> _What is being asked_
In the material below, the lines from the one containing "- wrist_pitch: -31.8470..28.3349" through the one containing "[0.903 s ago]" are to be given again exactly, ends included, and no others.

> _Input data_
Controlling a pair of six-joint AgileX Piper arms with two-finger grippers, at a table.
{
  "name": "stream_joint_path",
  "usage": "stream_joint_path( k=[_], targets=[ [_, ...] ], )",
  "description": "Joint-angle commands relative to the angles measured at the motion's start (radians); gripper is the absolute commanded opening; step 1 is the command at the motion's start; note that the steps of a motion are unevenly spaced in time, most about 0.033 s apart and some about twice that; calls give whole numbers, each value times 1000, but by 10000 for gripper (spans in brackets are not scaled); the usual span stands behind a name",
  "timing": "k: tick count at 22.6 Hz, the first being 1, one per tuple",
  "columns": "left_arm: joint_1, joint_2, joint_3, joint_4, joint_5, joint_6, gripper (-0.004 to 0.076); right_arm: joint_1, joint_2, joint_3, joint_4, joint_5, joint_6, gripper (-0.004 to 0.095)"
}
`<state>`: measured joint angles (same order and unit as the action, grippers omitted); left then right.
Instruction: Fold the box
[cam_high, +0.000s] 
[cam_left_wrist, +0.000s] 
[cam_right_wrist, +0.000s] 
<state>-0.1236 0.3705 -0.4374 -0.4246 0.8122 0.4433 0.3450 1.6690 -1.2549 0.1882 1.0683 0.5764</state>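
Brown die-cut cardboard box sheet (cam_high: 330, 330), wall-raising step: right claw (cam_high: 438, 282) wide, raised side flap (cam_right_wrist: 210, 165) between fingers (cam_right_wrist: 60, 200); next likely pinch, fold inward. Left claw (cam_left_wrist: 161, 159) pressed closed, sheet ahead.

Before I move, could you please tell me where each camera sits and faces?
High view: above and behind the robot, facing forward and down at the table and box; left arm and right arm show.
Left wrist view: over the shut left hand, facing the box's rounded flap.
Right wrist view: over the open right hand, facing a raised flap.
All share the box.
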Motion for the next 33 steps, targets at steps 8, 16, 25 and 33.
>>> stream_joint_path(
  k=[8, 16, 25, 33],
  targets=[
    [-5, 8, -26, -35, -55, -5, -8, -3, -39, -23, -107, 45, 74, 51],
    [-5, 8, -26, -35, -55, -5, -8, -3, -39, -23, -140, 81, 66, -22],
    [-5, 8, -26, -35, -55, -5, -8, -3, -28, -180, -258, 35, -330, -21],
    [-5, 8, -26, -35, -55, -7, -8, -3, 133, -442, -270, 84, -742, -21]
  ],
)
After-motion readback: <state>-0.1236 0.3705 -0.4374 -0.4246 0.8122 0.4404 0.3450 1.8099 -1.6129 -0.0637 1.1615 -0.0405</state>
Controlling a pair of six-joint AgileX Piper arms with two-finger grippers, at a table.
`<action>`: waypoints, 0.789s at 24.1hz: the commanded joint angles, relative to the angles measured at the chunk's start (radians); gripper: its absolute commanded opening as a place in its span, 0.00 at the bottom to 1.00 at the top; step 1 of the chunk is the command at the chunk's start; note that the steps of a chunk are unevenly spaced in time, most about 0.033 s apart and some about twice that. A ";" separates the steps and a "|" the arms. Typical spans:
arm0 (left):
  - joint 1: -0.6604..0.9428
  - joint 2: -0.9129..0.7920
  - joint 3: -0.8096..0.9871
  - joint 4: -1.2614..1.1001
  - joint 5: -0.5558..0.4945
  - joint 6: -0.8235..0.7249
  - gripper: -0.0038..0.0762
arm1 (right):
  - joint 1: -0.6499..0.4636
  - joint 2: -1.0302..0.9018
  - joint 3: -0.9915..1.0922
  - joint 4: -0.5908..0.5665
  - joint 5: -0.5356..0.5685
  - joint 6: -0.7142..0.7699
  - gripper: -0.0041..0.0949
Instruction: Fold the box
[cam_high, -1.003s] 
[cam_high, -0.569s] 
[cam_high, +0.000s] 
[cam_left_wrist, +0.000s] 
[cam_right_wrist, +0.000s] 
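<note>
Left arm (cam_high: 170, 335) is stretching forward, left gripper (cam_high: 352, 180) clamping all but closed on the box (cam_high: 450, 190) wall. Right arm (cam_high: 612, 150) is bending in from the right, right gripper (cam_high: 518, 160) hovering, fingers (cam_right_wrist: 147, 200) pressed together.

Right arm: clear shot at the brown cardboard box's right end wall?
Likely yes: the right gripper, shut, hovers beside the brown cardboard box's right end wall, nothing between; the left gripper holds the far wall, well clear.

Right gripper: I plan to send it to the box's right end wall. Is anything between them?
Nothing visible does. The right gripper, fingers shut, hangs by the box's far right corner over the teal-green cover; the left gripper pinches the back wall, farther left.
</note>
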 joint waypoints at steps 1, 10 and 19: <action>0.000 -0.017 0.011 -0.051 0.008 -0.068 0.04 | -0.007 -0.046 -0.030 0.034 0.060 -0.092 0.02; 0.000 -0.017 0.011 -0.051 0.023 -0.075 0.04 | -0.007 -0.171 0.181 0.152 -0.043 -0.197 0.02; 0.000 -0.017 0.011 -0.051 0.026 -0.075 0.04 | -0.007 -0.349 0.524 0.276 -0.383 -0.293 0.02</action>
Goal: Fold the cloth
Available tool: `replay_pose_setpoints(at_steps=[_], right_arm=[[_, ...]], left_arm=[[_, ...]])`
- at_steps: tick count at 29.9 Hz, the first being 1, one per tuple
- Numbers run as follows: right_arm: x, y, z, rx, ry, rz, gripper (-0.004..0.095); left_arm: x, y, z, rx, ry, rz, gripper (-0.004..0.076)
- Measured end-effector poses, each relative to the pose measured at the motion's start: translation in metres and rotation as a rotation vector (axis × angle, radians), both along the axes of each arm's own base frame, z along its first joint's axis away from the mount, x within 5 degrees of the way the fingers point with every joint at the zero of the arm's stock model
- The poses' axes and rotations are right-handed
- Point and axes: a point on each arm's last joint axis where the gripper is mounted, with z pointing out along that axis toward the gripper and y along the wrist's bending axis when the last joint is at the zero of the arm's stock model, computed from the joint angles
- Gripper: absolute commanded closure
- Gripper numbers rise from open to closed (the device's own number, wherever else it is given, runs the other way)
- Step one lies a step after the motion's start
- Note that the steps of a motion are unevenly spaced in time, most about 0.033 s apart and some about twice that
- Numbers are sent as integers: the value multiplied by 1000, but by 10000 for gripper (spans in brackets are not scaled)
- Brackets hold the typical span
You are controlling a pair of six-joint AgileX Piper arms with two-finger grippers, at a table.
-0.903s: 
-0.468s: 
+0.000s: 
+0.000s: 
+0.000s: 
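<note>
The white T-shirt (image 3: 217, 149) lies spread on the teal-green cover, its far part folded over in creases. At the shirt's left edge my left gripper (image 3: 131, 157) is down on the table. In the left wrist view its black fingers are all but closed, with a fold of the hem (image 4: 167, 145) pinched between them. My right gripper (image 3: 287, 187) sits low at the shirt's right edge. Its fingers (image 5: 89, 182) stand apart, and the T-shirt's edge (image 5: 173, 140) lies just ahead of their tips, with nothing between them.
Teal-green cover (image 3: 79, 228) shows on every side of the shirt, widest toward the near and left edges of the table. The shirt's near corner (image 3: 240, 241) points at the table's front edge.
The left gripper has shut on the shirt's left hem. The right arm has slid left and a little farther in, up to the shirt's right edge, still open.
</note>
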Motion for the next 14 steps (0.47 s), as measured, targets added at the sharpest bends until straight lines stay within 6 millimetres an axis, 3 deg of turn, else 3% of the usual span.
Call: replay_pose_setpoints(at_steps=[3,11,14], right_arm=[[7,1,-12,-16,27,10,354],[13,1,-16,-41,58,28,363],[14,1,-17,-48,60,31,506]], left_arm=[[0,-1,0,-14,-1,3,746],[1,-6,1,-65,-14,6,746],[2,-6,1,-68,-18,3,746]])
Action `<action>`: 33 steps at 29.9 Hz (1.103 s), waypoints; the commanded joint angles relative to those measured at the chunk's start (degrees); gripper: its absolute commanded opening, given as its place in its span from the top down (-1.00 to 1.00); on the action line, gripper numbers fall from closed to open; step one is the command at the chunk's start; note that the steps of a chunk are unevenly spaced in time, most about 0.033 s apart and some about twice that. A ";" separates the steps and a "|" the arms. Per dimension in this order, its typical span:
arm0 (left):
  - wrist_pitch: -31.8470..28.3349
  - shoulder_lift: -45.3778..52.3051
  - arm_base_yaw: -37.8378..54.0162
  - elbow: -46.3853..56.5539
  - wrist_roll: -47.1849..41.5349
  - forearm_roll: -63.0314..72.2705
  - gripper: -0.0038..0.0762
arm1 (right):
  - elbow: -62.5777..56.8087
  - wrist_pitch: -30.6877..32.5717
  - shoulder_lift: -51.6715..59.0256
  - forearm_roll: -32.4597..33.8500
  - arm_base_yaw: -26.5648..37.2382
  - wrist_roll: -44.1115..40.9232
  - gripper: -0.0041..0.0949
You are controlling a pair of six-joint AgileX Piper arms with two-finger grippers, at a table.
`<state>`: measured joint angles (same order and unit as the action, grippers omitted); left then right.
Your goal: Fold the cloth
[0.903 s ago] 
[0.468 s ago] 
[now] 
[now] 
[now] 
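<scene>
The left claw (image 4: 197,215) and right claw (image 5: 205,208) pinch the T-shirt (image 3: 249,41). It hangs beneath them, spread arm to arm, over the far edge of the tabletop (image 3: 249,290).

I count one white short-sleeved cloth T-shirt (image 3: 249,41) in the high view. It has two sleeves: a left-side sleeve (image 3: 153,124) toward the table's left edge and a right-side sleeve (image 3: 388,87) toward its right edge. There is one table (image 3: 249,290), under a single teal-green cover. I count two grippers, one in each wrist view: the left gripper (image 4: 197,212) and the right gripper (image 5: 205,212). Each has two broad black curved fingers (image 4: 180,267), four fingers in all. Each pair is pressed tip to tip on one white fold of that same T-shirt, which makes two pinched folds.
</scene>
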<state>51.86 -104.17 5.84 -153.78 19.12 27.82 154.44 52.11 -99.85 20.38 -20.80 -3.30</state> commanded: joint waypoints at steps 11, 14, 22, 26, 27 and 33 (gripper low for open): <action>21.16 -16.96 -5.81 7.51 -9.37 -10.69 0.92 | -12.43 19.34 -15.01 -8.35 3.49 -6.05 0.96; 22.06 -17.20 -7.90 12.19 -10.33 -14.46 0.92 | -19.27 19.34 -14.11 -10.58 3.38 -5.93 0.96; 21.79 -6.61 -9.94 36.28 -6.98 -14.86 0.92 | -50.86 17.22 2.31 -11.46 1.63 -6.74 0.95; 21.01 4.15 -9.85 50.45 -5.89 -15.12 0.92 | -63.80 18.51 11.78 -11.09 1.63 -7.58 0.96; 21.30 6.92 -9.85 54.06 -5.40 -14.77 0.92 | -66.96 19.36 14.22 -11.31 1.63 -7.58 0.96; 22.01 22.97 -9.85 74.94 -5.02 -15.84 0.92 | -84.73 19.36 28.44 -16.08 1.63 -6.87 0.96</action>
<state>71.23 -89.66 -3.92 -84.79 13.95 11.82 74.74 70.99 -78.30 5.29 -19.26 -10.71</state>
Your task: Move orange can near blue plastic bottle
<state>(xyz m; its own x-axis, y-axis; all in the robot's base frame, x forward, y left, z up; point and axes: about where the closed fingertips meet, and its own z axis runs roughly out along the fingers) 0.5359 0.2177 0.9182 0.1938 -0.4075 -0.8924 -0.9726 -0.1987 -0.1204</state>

> _Response for this exercise_
  - wrist_pitch: -31.8470..28.3349
  - shoulder_lift: -45.3778..52.3051
  - arm_base_yaw: -37.8378..54.0162
  - elbow: -46.3853..56.5539
  - wrist_roll: -47.1849..41.5349
  - forearm_roll: -63.0314..72.2705
  - gripper: -0.0038..0.0762
arm1 (right):
  - elbow: -62.5777..56.8087
  - wrist_pitch: -30.6877..32.5717
  - shoulder_lift: -51.6715..59.0256
  - forearm_roll: -32.4597..33.8500
  - arm_base_yaw: -26.5648..37.2382
  - wrist_roll: -44.1115..40.9232
  - gripper: -0.0041..0.0949
You are controlling a pair of six-joint AgileX Piper arms with two-finger grippers, at a table.
`<state>`: measured joint angles (same order and unit as the action, grippers omitted); left then right.
Your goal: Fold the cloth
[0.903 s ago] 

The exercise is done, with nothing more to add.